Here is a photo of the site... you can see the rolling farmland being cleared and converted into an industrial site, with peoples' homes and Amanda Elementary at the top of the picture:
It gets worse. Not only do AK Steel and SunCoke want to put this facility a 400-yard dash away from where kids play outside at recess, in planning the facility the companies have also failed to follow the basic requirements of the federal law, the Clean Air Act, that is designed to protect public health from the harms caused by air pollution. The Clean Air Act requires companies building new facilities like this one to use the best available technology to reduce their harmful emissions.
This is not an idle concern. The Clean Air Act’s benefits are real and measurable – in terms of lives saved, cases of asthma and lost work days avoided, and economic benefits to our communities from being able to breathe cleaner air.
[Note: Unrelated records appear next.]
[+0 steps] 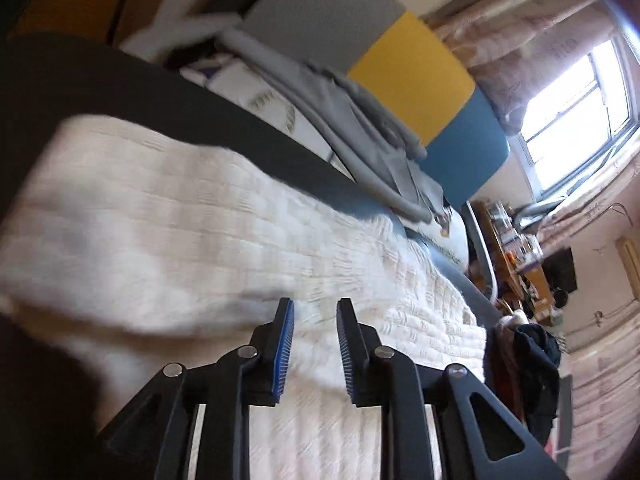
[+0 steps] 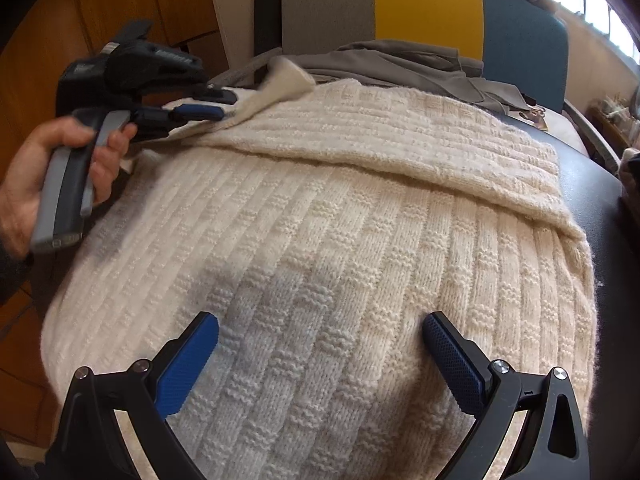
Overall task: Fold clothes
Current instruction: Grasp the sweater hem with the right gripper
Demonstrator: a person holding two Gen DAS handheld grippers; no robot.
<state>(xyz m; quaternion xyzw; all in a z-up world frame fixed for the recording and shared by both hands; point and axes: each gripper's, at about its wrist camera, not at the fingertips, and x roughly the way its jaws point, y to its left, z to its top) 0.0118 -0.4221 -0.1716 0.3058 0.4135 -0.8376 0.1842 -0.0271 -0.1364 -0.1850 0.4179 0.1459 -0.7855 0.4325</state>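
The left gripper (image 2: 208,106), jaws narrowly parted with nothing visibly pinched, sits at the far-left corner of the cream basket-weave knitted sweater (image 2: 320,248), beside the folded-over sleeve (image 2: 400,140), whose long axis runs from that corner to the sweater's right edge. The right gripper (image 2: 320,356) hovers with jaws spread wide over the near body, gripping nothing. The sweater lies flat on the dark table (image 2: 592,184); the left gripper is judged nearer the fold.
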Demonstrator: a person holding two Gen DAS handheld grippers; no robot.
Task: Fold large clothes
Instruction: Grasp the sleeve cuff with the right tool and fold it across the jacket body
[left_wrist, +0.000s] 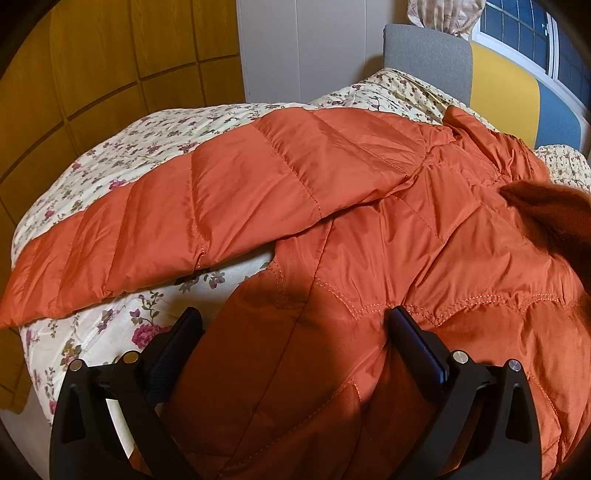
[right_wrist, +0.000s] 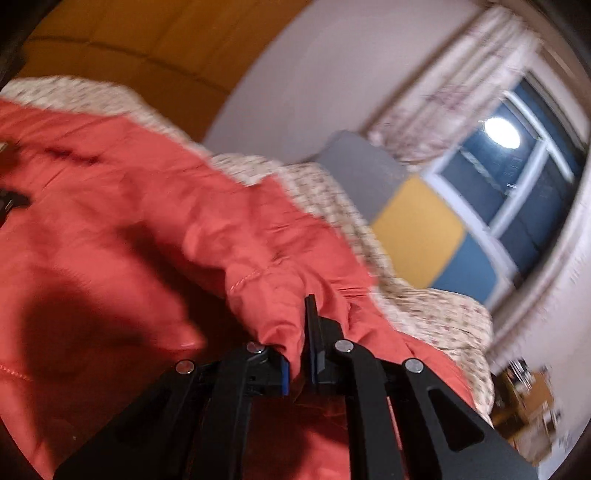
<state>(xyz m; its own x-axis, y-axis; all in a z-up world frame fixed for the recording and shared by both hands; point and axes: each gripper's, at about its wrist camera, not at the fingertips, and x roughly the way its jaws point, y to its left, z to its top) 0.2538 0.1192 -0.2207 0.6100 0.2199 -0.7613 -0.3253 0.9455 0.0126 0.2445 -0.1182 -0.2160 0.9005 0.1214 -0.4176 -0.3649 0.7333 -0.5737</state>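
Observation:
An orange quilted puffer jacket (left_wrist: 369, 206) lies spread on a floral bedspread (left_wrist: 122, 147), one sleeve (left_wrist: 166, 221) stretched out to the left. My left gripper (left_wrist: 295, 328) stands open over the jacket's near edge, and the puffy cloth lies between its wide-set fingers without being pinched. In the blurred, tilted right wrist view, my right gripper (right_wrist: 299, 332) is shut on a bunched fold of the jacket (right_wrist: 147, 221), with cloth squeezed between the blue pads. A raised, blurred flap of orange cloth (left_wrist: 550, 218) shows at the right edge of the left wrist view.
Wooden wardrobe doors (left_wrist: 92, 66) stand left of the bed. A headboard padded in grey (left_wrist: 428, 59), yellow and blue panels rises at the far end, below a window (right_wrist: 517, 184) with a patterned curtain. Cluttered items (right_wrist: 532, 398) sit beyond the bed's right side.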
NRDC has been working with SunCoke Watch, a group of residents from the neighborhood who will be directly affected by the pollution from the new SunCoke plant, to challenge its air pollution permit for failing to live up to the Clean Air Act’s requirements. These are people who never thought of themselves as “environmentalists” before SunCoke started building a coke plant in their backyards… They didn’t ask for this fight. All they want is to be able to swim in their backyard swimming pools, play in their neighborhood playgrounds, and otherwise live in their homes and community without having their family’s lungs turned into catch basins for an illegal cloud of soot from this new coke plant.
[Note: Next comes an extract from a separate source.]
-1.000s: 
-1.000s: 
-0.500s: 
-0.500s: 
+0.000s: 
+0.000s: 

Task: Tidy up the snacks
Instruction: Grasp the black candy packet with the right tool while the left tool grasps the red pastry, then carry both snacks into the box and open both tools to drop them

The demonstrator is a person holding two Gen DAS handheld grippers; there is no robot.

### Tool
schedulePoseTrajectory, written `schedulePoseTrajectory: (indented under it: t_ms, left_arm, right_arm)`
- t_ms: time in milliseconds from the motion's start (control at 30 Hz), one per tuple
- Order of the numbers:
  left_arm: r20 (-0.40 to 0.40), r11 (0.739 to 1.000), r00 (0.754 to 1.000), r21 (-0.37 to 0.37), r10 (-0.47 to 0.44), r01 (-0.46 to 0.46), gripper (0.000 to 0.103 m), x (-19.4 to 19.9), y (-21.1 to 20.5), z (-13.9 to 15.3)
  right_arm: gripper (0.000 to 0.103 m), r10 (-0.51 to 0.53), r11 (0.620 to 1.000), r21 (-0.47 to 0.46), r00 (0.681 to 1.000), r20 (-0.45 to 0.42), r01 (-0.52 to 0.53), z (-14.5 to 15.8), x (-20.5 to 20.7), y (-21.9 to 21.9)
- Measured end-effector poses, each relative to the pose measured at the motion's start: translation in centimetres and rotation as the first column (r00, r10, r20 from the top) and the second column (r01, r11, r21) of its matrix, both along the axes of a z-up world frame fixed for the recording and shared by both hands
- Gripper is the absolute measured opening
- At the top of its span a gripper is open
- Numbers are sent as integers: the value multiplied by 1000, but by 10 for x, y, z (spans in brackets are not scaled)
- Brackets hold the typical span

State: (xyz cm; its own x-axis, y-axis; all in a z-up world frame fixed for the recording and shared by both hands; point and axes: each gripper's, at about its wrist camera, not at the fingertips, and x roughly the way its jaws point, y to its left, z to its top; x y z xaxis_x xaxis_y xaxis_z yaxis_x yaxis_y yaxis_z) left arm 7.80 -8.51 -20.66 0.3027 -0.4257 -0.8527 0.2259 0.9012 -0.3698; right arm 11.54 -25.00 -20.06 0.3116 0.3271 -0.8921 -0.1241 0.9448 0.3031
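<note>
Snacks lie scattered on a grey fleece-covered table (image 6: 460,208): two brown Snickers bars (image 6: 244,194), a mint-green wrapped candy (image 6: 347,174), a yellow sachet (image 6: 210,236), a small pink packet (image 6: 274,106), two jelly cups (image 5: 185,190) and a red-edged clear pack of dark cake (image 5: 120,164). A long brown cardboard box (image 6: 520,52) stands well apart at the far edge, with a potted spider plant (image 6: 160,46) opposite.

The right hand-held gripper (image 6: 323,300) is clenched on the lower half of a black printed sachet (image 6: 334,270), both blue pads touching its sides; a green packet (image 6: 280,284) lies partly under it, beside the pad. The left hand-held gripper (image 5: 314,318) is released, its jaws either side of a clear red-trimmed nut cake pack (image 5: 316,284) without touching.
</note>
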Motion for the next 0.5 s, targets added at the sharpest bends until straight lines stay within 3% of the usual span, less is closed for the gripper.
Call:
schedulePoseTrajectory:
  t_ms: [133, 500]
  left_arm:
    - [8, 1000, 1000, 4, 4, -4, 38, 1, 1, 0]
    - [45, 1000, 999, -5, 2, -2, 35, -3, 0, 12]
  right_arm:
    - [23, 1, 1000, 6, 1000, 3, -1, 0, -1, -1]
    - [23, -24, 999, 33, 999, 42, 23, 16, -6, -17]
Also involved in this fight is the City of Monroe, the town that borders Middletown to the south and will receive much of the pollution but none of the tax revenue generated by the plant. Yesterday, Monroe won a big victory in the Ohio Supreme Court, when it ruled that the Ohio Power Siting Board should not have approved the SunCoke plant without considering whether it would be less harmful to Monroe’s homes and schools if it were sited somewhere else. In the words of the Court, “the siting board’s ruling unreasonably denied Monroe an opportunity to test the company’s assertion that its preferred location—a half-mile from Monroe’s neighborhoods and 1,200 feet from a school—poses the ‘minimum adverse environmental impact’” as required for siting a facility like this one under Ohio law.
The Ohio Supreme Court has stepped in as a voice of reason, in what has otherwise been an unfortunately polarized debate. Now the City of Monroe will have to go back to the Ohio Power Siting Board and make its case that the plant should be sited somewhere else. Meanwhile, NRDC and SunCoke Watch will continue to work with Monroe in opposing the plant’s illegal air pollution permit.